__YOUR OBJECTIVE__. For each line of the listing below that contains the string "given", copy the line.

__COLLECTED DATA__.
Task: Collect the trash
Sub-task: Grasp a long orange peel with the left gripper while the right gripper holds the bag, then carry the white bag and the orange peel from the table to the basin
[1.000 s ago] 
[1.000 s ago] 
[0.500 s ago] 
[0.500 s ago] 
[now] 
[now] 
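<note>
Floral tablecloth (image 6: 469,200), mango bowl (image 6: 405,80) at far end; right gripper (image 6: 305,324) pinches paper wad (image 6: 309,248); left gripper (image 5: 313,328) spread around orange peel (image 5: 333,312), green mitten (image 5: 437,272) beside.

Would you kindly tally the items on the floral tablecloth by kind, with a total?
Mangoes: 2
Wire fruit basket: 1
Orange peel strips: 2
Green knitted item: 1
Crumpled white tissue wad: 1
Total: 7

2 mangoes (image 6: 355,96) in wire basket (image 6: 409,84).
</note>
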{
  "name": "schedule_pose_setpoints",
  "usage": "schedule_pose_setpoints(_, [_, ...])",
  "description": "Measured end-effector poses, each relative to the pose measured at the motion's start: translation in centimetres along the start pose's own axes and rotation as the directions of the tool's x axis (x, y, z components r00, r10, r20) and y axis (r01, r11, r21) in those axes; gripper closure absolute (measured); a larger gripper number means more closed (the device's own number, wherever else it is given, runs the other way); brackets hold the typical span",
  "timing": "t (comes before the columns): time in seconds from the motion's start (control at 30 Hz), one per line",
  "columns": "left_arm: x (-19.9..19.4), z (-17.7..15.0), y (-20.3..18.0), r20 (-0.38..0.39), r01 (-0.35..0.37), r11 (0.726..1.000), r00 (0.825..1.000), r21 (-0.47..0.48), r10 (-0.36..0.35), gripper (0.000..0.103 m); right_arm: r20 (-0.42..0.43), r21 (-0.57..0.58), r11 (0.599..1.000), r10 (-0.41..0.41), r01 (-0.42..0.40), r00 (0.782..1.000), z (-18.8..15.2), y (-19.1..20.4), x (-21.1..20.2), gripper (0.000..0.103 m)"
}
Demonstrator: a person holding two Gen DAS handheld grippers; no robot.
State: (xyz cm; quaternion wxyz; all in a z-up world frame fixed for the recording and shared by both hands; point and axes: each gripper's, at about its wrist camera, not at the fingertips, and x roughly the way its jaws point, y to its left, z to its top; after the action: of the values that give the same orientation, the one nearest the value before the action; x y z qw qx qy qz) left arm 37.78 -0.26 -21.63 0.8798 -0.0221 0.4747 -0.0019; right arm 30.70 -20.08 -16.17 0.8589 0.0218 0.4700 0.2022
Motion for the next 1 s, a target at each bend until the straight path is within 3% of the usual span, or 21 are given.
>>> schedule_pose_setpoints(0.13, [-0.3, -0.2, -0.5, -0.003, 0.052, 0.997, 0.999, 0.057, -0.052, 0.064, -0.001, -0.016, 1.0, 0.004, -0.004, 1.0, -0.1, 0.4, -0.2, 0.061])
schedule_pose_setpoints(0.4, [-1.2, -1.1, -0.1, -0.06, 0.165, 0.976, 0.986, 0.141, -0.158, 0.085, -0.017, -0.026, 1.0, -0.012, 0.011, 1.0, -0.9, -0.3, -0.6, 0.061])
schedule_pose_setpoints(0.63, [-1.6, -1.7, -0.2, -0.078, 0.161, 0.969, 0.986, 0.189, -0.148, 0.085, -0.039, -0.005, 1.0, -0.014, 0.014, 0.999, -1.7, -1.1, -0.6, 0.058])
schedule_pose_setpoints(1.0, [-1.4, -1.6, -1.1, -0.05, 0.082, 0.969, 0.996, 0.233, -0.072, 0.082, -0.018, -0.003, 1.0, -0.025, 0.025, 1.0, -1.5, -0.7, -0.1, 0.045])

__TASK RESPONSE__.
  "description": "Measured end-effector poses, each relative to the pose measured at the motion's start: translation in centimetres along the start pose's own axes and rotation as the directions of the tool's x axis (x, y, z components r00, r10, r20) and y axis (r01, r11, r21) in those axes; gripper closure absolute (measured); a larger gripper number means more closed (the device's own number, wherever else it is given, runs the other way); brackets hold the typical span",
Motion for the next 1 s, a target at each bend until the straight path is within 3% of the usual span, or 21 are given.

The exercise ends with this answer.